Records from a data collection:

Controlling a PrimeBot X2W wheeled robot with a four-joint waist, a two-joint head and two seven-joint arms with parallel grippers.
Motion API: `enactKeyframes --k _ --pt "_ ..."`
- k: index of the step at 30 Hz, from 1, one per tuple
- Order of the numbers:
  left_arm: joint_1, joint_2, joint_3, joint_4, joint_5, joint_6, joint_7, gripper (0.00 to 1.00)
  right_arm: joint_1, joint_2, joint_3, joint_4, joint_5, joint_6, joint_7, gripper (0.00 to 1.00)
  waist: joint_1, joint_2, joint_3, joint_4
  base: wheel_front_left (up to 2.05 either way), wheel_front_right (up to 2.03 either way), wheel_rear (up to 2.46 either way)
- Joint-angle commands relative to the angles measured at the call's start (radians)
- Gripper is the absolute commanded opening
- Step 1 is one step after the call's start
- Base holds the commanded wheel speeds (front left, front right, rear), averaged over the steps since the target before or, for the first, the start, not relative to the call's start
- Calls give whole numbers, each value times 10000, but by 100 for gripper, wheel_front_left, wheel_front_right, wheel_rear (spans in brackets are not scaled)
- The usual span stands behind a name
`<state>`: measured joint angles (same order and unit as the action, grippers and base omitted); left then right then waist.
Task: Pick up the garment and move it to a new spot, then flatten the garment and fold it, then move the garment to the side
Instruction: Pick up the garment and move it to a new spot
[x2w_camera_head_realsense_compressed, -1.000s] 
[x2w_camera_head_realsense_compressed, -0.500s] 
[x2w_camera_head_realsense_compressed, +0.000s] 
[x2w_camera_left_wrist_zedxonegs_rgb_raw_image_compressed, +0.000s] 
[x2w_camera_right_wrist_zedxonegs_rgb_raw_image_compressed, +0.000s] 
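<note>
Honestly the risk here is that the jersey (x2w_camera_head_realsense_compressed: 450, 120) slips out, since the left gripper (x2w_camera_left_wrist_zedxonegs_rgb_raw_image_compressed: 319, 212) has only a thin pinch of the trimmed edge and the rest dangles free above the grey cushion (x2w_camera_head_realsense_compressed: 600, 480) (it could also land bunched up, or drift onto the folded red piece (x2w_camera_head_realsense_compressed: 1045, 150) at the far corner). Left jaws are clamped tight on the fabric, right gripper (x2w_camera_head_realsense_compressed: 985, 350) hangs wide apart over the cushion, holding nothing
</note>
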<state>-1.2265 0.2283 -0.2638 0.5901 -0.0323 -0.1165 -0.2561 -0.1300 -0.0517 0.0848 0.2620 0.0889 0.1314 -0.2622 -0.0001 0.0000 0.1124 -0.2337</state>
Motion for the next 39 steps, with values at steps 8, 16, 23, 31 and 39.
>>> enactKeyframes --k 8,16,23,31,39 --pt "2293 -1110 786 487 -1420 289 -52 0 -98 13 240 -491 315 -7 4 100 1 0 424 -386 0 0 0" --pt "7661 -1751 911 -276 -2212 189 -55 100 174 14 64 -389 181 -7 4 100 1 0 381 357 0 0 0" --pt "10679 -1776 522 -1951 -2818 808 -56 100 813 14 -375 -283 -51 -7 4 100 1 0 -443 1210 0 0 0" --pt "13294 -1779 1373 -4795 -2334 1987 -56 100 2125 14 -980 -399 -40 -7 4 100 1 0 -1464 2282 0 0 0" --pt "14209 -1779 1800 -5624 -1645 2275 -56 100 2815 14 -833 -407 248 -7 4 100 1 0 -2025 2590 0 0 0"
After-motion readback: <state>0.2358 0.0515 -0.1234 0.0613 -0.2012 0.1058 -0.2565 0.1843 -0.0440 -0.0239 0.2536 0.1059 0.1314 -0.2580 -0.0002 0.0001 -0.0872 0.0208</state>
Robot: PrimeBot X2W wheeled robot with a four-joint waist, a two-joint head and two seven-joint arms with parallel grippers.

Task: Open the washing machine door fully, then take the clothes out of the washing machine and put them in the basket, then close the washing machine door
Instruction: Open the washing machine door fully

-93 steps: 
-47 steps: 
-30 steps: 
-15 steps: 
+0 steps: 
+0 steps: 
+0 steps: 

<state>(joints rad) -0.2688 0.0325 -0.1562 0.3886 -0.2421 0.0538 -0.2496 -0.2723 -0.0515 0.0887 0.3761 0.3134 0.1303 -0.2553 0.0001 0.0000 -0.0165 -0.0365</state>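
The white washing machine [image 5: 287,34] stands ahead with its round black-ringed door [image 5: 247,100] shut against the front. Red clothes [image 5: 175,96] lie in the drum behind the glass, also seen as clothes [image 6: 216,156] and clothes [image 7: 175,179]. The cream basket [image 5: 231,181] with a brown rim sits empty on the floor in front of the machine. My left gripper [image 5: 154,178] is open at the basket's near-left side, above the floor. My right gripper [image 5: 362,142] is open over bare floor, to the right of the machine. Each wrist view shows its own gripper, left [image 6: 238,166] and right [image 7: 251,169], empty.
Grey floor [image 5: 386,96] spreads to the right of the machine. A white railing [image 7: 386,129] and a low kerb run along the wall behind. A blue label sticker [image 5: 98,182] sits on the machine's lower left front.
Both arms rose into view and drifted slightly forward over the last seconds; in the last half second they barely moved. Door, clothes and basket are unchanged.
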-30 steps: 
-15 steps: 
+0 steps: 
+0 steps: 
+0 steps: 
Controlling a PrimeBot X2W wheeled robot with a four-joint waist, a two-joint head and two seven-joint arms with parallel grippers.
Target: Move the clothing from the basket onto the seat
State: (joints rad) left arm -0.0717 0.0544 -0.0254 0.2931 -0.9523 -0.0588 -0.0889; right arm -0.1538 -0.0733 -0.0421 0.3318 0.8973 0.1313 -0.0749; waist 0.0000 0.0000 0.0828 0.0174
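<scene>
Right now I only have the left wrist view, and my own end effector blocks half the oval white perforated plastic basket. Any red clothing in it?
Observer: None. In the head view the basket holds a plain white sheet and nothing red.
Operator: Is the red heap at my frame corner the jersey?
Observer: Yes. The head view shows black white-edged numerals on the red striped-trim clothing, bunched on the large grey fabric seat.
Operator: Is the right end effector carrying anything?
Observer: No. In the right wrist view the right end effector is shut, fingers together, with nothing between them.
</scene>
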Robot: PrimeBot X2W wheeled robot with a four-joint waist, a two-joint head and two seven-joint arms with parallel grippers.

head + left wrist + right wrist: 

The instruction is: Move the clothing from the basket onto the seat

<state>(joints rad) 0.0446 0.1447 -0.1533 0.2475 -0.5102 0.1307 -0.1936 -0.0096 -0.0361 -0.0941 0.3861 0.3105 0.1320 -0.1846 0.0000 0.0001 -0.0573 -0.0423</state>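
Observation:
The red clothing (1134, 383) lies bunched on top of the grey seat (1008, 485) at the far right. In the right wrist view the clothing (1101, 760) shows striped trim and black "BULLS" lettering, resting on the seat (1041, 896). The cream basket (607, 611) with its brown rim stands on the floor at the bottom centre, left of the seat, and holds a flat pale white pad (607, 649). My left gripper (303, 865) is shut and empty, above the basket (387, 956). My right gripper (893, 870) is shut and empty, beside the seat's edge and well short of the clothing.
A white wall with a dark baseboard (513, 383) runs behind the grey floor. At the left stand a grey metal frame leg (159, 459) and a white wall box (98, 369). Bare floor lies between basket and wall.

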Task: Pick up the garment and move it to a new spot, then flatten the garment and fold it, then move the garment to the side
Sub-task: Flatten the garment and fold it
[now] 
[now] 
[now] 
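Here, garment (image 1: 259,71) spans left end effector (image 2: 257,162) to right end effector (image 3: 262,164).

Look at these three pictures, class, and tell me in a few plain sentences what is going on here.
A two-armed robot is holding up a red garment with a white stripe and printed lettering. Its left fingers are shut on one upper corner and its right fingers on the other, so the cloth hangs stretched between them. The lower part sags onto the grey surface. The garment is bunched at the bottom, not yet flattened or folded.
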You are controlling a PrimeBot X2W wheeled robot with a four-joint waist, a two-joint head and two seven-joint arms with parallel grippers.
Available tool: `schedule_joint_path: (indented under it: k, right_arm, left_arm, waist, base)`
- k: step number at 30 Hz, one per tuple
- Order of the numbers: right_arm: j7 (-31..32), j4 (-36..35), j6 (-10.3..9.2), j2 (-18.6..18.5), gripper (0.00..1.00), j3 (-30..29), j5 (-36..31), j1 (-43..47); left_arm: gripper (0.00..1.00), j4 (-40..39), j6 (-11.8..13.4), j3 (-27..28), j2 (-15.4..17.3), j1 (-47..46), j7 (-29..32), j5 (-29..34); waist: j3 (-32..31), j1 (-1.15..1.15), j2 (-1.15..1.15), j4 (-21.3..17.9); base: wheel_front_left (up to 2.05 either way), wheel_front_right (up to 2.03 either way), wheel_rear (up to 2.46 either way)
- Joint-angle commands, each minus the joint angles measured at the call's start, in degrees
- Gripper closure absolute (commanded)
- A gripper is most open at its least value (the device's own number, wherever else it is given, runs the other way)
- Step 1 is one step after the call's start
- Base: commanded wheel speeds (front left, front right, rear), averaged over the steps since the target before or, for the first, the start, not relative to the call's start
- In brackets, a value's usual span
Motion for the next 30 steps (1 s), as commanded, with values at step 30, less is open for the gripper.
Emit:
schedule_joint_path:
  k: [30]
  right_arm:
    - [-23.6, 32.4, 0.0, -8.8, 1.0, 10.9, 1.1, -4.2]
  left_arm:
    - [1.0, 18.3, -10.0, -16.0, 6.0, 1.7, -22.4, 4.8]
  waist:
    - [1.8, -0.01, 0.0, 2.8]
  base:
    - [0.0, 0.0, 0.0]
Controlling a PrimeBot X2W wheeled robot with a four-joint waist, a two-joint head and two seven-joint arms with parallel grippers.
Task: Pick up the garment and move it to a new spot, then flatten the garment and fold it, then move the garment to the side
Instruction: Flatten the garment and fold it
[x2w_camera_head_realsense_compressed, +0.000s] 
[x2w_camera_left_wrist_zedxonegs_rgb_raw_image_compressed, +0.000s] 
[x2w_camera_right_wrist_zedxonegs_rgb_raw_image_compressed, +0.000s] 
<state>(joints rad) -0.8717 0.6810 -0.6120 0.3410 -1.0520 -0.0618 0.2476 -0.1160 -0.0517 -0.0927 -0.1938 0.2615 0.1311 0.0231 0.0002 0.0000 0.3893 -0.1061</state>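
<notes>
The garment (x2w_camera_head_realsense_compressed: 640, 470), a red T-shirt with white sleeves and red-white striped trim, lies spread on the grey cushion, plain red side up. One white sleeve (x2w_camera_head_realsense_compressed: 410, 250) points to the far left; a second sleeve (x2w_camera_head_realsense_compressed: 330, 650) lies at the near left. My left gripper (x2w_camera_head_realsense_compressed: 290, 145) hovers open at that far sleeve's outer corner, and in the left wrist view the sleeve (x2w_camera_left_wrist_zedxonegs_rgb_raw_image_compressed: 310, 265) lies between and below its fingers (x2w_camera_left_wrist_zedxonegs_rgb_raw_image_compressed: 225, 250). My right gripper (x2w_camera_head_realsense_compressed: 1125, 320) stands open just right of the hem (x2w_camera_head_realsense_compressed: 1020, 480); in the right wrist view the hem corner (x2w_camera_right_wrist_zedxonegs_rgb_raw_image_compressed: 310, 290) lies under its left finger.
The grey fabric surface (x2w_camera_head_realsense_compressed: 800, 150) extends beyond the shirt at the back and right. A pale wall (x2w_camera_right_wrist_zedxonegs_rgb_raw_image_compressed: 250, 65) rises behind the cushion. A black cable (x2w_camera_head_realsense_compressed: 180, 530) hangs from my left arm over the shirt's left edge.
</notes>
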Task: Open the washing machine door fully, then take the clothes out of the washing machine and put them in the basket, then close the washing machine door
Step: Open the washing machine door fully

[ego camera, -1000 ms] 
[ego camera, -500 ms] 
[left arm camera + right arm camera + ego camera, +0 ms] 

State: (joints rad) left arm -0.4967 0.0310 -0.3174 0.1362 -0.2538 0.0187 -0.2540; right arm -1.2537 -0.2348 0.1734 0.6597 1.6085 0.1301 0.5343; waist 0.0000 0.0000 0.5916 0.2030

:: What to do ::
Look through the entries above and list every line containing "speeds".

:: Solution to this problem ::
- Base holds the commanded wheel speeds (front left, front right, rear), averaged over the steps since the target before or, for the first, the start, not relative to the call's start
- Base: commanded wheel speeds (front left, front right, rear), averaged over the steps since the target before or, for the first, the start, not relative to the call's start

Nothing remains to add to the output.